[Entries taken from a collection]

※ ※ ※

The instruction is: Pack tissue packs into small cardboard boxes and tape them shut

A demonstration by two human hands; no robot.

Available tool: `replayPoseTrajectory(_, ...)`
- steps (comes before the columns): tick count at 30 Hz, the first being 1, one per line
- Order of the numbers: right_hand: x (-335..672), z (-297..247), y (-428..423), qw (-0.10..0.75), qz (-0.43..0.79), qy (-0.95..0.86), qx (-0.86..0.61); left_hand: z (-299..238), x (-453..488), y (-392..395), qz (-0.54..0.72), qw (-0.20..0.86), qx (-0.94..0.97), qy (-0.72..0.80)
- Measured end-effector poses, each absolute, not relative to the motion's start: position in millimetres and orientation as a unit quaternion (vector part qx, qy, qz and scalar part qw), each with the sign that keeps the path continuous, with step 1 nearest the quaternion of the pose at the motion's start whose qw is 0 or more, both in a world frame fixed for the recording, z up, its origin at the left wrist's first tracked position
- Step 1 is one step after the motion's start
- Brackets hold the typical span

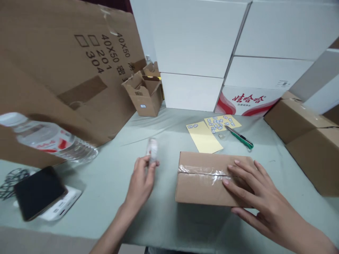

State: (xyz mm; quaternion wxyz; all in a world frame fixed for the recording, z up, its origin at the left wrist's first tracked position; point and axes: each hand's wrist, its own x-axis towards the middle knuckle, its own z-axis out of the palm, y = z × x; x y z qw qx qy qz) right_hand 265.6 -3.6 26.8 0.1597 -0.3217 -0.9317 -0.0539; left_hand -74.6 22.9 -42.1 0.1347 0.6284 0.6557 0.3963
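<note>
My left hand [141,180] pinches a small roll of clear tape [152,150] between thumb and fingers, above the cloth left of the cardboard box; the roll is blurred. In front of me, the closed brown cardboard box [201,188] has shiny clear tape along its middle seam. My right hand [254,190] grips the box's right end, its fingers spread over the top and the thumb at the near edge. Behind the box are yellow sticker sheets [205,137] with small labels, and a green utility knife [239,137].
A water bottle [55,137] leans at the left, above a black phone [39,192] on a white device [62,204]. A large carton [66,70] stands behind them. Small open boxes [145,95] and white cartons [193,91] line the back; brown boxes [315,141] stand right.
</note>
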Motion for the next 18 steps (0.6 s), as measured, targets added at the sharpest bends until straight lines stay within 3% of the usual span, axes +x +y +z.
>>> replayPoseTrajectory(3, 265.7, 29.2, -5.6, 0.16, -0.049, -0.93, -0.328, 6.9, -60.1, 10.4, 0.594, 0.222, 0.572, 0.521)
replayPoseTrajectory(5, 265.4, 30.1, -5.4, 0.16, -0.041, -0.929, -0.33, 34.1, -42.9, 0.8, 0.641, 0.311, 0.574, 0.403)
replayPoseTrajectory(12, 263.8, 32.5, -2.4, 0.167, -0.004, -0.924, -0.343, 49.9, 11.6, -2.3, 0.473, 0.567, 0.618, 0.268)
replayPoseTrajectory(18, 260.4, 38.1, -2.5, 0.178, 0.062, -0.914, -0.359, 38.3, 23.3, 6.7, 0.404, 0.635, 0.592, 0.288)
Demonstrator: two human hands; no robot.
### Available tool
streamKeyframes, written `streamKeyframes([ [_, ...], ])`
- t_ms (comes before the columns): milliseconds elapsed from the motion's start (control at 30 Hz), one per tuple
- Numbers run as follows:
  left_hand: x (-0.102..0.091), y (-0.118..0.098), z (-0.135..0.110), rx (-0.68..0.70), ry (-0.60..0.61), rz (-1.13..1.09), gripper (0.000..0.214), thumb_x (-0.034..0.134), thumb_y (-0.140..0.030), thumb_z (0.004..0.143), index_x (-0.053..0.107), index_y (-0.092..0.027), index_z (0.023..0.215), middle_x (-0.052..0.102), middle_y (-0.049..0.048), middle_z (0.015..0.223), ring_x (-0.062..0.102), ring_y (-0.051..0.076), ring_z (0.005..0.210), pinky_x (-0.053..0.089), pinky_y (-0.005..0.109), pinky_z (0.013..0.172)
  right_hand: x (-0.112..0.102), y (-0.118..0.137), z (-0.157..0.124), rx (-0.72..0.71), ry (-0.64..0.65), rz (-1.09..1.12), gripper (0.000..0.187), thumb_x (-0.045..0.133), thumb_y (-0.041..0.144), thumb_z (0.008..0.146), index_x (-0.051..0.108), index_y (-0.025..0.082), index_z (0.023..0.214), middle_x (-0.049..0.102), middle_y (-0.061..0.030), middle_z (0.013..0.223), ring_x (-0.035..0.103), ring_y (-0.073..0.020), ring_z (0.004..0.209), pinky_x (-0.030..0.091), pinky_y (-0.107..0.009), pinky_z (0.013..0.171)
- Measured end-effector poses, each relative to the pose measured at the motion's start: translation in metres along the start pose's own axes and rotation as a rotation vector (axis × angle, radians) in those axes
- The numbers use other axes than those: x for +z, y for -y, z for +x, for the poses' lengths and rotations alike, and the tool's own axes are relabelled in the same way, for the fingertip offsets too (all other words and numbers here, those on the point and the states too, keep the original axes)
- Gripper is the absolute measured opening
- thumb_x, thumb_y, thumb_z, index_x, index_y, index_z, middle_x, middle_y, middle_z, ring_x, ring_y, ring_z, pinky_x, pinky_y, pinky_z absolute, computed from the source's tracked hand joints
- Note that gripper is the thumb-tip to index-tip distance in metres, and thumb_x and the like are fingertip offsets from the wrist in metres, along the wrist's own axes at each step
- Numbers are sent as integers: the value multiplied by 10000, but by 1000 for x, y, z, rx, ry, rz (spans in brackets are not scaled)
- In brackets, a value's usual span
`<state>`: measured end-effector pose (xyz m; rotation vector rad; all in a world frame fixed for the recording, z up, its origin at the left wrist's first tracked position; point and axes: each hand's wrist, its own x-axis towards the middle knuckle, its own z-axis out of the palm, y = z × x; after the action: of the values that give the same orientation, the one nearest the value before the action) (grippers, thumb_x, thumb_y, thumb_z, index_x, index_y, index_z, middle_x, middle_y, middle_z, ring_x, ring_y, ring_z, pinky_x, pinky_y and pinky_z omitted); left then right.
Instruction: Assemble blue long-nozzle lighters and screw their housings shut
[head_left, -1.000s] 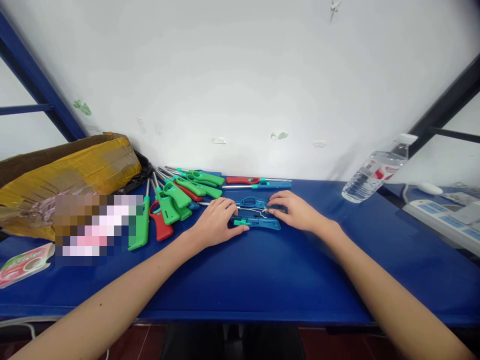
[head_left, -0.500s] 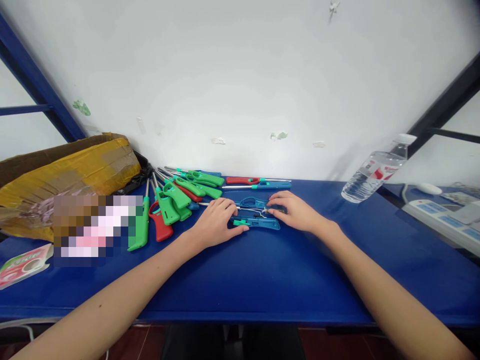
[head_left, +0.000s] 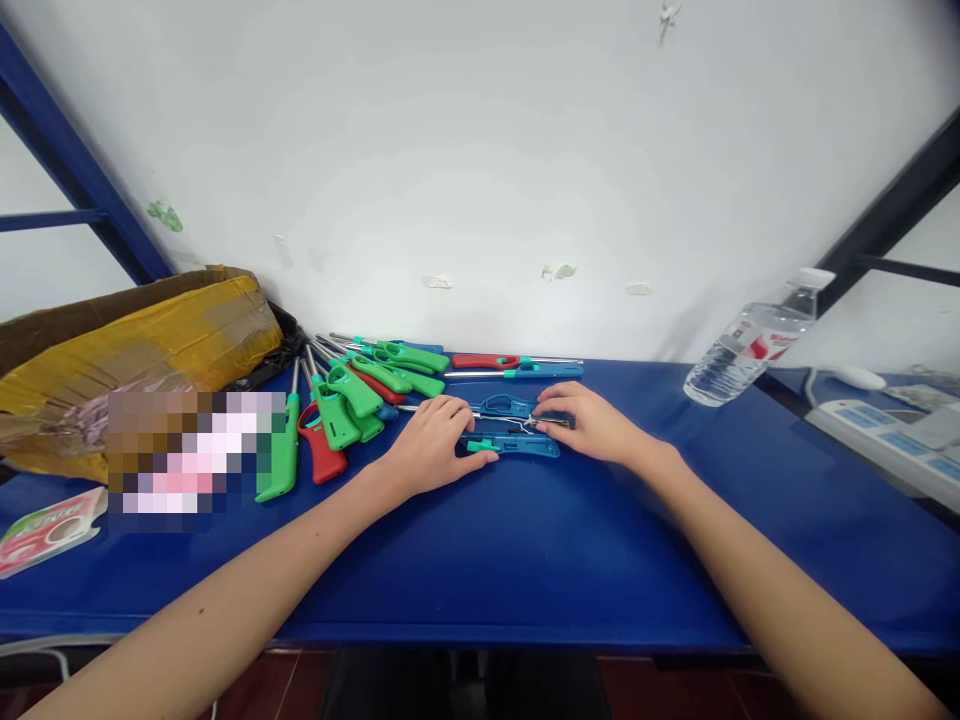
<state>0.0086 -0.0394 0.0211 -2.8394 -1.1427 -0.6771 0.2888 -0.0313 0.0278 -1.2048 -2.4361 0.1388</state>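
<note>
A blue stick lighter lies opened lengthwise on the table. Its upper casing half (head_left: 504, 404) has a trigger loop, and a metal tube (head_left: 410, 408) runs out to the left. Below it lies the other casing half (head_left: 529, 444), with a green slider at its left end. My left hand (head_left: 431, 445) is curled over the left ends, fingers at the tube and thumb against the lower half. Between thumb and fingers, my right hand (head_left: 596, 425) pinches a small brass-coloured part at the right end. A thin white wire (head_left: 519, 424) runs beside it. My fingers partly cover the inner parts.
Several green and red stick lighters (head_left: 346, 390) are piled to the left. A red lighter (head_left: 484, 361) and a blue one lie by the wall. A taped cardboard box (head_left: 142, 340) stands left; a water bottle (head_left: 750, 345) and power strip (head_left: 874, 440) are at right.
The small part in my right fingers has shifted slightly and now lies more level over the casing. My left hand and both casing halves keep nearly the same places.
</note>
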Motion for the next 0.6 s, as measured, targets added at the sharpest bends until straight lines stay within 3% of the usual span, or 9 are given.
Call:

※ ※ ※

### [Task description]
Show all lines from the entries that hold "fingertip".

### [Written answer]
- The numbers use other axes than those: x for +z, y for -y, z for +x, for the poses' lengths and rotations alike, and the tool's own axes are relabelled in the same way, for the fingertip offsets too (all other words and numbers here, those on the point and the states too, keep the original axes)
- Note that gripper is the thumb-tip to index-tip distance in metres, and thumb_x and the like are fingertip offsets from the wrist in metres, along the wrist's own axes at each step

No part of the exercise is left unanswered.